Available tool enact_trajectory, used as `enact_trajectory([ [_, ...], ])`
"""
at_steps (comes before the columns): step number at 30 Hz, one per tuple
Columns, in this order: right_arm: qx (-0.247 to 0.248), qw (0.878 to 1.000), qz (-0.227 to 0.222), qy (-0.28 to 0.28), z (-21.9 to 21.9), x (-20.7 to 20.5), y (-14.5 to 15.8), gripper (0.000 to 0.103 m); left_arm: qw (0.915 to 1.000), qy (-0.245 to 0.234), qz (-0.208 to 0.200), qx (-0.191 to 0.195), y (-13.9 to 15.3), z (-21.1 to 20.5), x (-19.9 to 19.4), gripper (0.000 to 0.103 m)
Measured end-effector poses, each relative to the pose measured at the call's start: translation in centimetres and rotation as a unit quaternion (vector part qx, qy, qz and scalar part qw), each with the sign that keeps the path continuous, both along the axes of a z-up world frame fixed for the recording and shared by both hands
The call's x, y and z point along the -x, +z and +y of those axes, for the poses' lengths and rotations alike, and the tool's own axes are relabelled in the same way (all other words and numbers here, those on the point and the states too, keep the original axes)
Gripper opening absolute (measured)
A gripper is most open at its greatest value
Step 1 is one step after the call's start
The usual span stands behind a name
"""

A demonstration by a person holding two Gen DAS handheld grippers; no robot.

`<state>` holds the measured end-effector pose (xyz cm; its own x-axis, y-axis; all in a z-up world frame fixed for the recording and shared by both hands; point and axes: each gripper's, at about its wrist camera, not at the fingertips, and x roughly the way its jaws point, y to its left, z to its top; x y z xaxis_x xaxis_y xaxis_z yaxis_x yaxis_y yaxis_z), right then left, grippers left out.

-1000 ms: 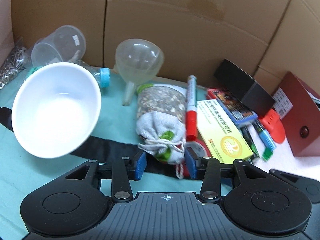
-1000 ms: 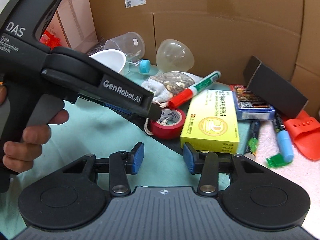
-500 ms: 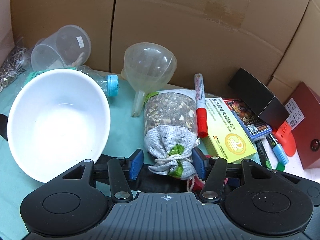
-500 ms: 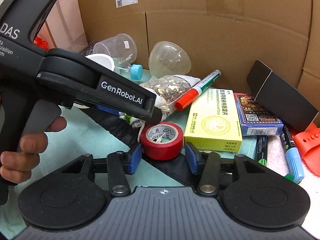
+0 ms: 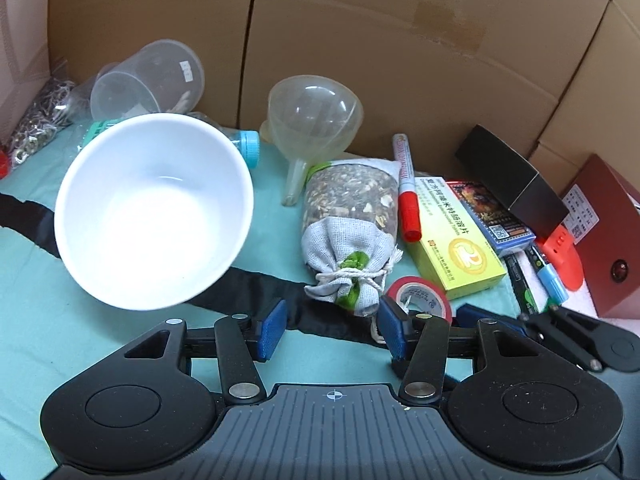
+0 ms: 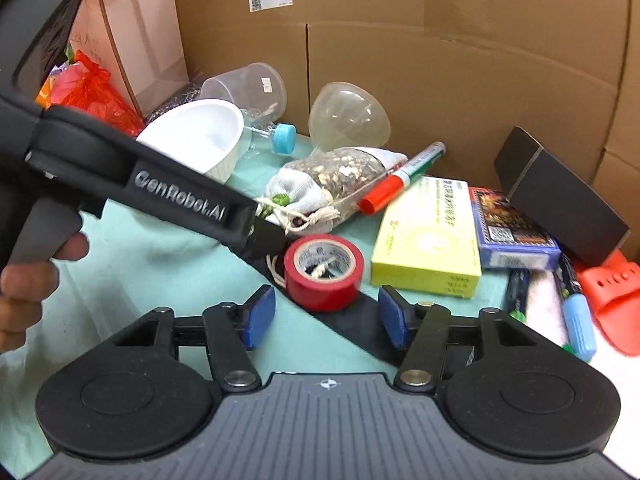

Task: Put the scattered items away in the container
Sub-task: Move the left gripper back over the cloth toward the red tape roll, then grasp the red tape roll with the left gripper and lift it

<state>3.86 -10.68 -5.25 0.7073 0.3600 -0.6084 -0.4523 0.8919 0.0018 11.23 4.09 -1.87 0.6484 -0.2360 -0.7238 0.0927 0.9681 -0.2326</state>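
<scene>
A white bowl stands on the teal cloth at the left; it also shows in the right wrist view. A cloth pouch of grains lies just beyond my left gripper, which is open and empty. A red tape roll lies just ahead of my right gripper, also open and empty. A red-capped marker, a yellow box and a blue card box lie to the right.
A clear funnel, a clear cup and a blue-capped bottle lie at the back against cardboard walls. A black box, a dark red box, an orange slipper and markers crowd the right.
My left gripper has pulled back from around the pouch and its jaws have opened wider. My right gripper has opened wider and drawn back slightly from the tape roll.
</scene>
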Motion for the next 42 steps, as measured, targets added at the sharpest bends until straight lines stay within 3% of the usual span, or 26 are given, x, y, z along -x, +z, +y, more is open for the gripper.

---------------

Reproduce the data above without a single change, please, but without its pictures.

Task output:
Available tool enact_trajectory, used as `enact_trajectory([ [_, ...], ])`
"""
at_steps (comes before the columns): step number at 30 Hz, one per tuple
Columns, in this order: right_arm: qx (-0.247 to 0.248), qw (0.878 to 1.000), qz (-0.227 to 0.222), qy (-0.28 to 0.28), z (-21.9 to 21.9), x (-20.7 to 20.5), y (-14.5 to 15.8), gripper (0.000 to 0.103 m); left_arm: qw (0.915 to 1.000), qy (-0.245 to 0.234), qz (-0.208 to 0.200), qx (-0.191 to 0.195), y (-13.9 to 15.3), z (-21.1 to 20.5), x (-19.9 to 19.4), gripper (0.000 to 0.103 m)
Measured end-effector poses, each relative to the pose measured at the call's start: translation in centimetres and rotation as a unit quaternion (vector part qx, qy, qz and scalar part qw), each with the sign that keeps the path continuous, both along the axes of a z-up world frame fixed for the recording and shared by both hands
The call's x, y and z point along the -x, +z and +y of those axes, for the poses' lengths and rotations alike, and the tool's own axes are relabelled in the same way (all other words and numbers here, those on the point and the states too, keep the original axes)
Gripper opening absolute (measured)
A gripper is most open at its greatest value
Step 1 is one step after the call's start
The usual span stands behind a name
"""

A demonstration by a person holding two Gen DAS handheld grippers; no robot.

`<state>` holds the measured end-effector pose (xyz cm; its own x-axis, y-axis; all in a z-up world frame fixed for the recording and shared by both hands; point and axes: each gripper's, at about its wrist camera, not at the fingertips, and x roughly the way its jaws point, y to its left, z to its top; x y z xaxis_x xaxis_y xaxis_z yaxis_x yaxis_y yaxis_z), right then left, grippers left out.

-1000 ms: 
-1000 ms: 
-500 ms: 
-500 ms: 
+0 ms: 
+0 ms: 

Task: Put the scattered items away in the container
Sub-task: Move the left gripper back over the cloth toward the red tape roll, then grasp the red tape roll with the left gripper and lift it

<state>3.86 -10.68 -5.25 0.7073 0.3600 -0.6084 -0.4523 0.8919 0.0018 11.23 4.09 -1.87 0.6484 -0.2360 -0.7238 0.0927 0.9681 -0.2326</state>
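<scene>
A white bowl stands on the teal cloth at the left; it also shows in the right wrist view. A cloth pouch of grains lies just beyond my left gripper, which is open and empty. A red tape roll lies just ahead of my right gripper, also open and empty. A red-capped marker, a yellow box and a blue card box lie to the right.
A clear funnel, a clear cup and a blue-capped bottle lie at the back against cardboard walls. A black box, a dark red box, an orange slipper and markers crowd the right.
My left gripper has pulled back from around the pouch and its jaws have opened wider. My right gripper has opened wider and drawn back slightly from the tape roll.
</scene>
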Motion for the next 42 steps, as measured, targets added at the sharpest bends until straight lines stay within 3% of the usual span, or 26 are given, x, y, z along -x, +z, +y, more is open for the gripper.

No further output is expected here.